[WHAT YOU ARE ASKED TO DO]
Set down, exactly as written, every line from the top of the records below to the line containing "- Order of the", both ends included, and no others.

Start of SOURCE MATERIAL

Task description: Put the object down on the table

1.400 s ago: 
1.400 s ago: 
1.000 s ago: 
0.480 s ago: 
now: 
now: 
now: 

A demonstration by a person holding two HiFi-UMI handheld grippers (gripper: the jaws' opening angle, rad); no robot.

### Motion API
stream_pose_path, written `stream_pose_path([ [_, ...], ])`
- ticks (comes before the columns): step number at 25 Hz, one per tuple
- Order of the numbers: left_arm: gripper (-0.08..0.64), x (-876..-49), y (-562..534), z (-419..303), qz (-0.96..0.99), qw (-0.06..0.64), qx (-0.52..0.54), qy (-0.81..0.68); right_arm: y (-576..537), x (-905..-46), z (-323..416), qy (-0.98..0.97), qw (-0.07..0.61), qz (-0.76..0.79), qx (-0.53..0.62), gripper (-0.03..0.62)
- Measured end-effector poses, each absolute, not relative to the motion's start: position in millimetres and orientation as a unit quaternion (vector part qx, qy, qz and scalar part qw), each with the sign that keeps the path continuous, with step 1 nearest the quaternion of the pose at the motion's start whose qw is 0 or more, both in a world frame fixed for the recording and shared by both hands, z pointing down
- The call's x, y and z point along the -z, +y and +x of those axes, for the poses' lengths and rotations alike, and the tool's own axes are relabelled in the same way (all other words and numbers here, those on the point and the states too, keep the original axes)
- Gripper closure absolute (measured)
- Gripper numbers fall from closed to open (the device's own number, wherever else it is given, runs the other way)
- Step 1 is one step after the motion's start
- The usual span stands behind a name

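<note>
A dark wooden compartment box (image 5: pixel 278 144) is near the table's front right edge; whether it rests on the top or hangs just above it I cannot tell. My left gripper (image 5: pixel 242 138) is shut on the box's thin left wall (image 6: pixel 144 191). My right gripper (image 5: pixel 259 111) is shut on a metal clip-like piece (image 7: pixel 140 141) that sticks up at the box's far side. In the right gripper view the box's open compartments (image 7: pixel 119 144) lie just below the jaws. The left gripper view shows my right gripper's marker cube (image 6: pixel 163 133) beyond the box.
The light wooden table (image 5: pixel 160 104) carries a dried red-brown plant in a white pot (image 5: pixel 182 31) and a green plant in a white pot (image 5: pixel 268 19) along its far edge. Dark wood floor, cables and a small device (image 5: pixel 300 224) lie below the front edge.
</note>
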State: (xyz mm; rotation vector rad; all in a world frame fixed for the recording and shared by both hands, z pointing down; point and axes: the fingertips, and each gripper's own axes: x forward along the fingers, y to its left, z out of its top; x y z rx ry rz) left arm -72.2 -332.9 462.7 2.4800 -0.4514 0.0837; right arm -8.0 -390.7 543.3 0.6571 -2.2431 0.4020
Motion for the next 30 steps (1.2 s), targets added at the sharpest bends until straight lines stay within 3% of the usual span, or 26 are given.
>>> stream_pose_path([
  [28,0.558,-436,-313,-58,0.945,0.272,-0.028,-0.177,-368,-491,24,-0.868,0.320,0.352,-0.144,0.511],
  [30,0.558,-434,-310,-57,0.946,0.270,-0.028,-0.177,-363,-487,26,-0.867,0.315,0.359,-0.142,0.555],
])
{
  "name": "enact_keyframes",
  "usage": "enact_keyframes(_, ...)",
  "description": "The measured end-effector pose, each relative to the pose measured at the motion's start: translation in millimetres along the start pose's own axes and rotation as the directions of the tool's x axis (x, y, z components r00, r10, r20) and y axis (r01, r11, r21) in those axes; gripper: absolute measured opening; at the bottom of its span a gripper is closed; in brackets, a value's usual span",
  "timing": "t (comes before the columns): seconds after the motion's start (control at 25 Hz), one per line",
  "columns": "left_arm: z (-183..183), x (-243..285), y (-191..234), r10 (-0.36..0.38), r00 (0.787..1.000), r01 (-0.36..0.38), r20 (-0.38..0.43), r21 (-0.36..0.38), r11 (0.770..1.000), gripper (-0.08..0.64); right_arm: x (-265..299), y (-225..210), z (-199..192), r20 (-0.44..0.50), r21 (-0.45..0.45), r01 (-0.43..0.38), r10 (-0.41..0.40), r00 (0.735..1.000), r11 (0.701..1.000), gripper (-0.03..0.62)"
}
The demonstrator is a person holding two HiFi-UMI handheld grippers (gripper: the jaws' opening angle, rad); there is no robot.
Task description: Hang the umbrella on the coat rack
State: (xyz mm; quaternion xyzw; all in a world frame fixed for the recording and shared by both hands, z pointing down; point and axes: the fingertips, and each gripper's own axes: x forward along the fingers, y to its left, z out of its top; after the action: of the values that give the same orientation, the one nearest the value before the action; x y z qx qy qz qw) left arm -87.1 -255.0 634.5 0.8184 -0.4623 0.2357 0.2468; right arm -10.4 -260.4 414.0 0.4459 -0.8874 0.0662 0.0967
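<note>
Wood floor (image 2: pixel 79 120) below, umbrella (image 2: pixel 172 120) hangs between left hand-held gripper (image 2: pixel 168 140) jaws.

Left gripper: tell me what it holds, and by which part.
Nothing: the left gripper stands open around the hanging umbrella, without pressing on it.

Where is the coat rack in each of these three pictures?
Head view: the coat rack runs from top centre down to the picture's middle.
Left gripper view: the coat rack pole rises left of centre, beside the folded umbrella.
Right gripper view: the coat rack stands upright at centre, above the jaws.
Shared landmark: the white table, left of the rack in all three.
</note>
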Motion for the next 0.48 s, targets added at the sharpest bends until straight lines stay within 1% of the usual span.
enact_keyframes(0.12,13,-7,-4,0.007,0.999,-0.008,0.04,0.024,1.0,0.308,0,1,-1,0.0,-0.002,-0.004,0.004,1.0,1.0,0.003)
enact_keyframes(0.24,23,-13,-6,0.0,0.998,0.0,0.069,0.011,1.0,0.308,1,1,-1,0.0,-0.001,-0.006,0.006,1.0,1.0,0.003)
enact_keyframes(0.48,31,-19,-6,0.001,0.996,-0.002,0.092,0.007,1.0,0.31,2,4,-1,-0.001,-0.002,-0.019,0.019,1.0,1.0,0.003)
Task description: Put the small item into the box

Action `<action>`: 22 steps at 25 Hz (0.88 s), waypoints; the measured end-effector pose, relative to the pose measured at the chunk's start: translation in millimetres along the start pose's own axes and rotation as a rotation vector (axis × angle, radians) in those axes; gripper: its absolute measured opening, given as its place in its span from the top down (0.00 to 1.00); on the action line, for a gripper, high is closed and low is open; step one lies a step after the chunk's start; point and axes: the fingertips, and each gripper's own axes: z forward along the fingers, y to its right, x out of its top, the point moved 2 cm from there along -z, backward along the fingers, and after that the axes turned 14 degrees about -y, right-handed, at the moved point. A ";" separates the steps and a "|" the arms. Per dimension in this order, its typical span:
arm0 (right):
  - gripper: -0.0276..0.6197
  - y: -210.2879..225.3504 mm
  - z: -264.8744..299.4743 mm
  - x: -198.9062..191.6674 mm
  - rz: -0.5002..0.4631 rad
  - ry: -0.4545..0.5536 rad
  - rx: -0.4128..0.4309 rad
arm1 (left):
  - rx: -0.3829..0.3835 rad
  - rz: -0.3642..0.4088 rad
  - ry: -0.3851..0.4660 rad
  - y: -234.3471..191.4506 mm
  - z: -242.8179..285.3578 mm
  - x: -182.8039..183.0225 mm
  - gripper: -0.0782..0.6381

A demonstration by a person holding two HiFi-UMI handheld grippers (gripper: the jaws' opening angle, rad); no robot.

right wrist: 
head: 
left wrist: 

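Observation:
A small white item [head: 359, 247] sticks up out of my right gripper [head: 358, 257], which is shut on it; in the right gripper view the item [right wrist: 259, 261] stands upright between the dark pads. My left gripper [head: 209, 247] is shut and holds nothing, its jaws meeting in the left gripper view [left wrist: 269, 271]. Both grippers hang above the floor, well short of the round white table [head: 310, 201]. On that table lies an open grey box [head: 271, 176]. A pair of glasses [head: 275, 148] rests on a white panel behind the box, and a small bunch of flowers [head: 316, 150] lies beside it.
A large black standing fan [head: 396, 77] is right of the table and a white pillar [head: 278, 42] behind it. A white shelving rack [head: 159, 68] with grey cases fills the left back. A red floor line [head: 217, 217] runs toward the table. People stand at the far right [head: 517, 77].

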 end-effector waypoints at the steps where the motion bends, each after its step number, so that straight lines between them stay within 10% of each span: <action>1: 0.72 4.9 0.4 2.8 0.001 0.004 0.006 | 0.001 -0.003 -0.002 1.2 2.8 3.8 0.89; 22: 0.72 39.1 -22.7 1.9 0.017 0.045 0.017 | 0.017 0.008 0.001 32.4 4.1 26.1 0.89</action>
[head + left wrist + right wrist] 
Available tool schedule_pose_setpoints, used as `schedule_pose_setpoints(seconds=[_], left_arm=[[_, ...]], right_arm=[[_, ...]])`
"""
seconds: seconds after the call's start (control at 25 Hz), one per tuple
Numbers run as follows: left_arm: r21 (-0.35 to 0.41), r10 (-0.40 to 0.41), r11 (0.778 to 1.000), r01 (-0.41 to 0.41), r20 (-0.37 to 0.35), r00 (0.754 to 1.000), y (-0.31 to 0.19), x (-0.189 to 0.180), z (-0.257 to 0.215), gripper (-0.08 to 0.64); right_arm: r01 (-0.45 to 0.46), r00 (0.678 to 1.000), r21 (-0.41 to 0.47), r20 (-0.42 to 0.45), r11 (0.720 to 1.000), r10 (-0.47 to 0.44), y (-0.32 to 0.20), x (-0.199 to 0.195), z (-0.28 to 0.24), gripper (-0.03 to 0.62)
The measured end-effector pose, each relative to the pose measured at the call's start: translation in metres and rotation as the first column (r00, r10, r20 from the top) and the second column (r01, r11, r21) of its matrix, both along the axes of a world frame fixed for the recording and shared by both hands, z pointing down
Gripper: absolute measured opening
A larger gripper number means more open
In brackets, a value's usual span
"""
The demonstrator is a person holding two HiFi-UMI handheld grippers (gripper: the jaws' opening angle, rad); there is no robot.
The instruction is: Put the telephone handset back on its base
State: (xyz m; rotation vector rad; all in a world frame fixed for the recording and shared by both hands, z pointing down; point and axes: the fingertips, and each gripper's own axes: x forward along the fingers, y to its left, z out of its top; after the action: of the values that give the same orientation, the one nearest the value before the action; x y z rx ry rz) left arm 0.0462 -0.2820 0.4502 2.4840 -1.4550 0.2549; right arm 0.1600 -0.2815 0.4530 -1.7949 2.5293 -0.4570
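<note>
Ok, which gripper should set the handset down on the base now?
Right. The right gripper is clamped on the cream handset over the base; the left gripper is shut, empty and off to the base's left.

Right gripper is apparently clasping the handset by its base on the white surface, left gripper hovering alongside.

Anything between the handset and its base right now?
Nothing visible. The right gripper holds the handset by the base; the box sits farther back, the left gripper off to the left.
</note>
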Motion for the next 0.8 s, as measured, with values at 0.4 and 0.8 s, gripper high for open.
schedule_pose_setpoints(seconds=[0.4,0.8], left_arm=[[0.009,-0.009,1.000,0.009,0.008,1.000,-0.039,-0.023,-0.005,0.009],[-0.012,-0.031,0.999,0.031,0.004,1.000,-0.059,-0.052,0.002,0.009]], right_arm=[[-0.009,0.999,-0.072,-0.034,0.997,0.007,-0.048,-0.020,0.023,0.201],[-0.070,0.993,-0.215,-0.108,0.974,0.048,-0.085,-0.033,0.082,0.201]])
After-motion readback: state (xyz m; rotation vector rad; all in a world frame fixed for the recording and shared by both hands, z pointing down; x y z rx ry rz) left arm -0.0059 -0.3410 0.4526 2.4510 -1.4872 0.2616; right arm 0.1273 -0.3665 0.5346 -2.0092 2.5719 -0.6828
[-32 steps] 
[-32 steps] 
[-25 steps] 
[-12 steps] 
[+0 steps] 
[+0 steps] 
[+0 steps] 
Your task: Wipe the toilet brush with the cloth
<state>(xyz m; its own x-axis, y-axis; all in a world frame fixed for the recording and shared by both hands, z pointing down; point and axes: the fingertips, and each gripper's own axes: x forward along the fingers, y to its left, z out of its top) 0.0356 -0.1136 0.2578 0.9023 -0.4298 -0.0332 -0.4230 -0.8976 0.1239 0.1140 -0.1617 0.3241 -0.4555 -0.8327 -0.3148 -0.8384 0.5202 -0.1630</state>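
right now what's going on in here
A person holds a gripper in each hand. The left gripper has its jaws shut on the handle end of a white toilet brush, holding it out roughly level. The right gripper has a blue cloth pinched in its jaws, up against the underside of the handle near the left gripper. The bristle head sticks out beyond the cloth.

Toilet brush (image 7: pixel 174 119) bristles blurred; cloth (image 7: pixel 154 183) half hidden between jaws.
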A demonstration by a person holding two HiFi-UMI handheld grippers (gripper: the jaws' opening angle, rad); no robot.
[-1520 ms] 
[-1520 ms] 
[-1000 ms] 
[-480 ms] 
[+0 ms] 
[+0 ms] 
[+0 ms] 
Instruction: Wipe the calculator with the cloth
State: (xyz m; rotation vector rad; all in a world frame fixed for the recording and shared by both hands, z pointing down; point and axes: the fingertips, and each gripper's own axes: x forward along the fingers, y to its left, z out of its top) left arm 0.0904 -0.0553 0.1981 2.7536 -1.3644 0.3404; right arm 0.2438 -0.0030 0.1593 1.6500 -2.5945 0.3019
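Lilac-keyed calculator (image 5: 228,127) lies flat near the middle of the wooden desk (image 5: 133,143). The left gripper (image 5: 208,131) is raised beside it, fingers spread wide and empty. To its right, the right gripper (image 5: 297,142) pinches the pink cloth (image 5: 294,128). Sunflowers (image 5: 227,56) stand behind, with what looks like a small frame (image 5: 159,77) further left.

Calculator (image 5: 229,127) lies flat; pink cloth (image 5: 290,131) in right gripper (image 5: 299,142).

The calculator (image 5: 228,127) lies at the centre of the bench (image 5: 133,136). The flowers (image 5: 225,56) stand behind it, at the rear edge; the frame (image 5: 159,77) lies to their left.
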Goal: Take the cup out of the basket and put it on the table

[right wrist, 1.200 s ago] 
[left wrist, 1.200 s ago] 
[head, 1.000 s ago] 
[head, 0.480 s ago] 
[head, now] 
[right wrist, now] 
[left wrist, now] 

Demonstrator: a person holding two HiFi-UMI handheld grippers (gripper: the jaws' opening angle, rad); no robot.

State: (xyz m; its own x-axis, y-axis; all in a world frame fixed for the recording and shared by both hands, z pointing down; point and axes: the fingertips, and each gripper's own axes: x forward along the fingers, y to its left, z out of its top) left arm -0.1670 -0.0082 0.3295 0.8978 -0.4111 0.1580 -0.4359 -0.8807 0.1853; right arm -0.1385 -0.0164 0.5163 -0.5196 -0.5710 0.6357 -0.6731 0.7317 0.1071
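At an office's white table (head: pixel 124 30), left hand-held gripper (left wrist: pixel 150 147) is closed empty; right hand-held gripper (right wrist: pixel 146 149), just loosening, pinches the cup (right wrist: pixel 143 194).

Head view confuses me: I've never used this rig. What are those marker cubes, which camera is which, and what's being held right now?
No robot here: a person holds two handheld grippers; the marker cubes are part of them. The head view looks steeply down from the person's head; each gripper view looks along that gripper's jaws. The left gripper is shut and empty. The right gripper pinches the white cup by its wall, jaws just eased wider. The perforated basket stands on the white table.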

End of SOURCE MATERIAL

[ANSWER SECTION]
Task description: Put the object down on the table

1.400 s ago: 
1.400 s ago: 
1.000 s ago: 
0.480 s ago: 
now: 
now: 
now: 

A demonstration by a person holding two HiFi-UMI handheld grippers (gripper: the jaws' opening angle, rad); no robot.

### Motion API
stream_pose_path, written `stream_pose_path([ [_, ...], ])`
- ticks (comes before the columns): step number at 25 Hz, one per tuple
- Order of the numbers: left_arm: gripper (-0.08..0.64), x (-876..-49), y (-562..534), z (-419..303), qz (-0.96..0.99), qw (-0.06..0.64), qx (-0.52..0.54), qy (-0.81..0.68); right_arm: y (-576..537), x (-905..-46), z (-323..416), qy (-0.98..0.97), qw (-0.07..0.61), qz (-0.76..0.79), qx (-0.53..0.62), gripper (-0.03..0.62)

There is nothing further to this answer.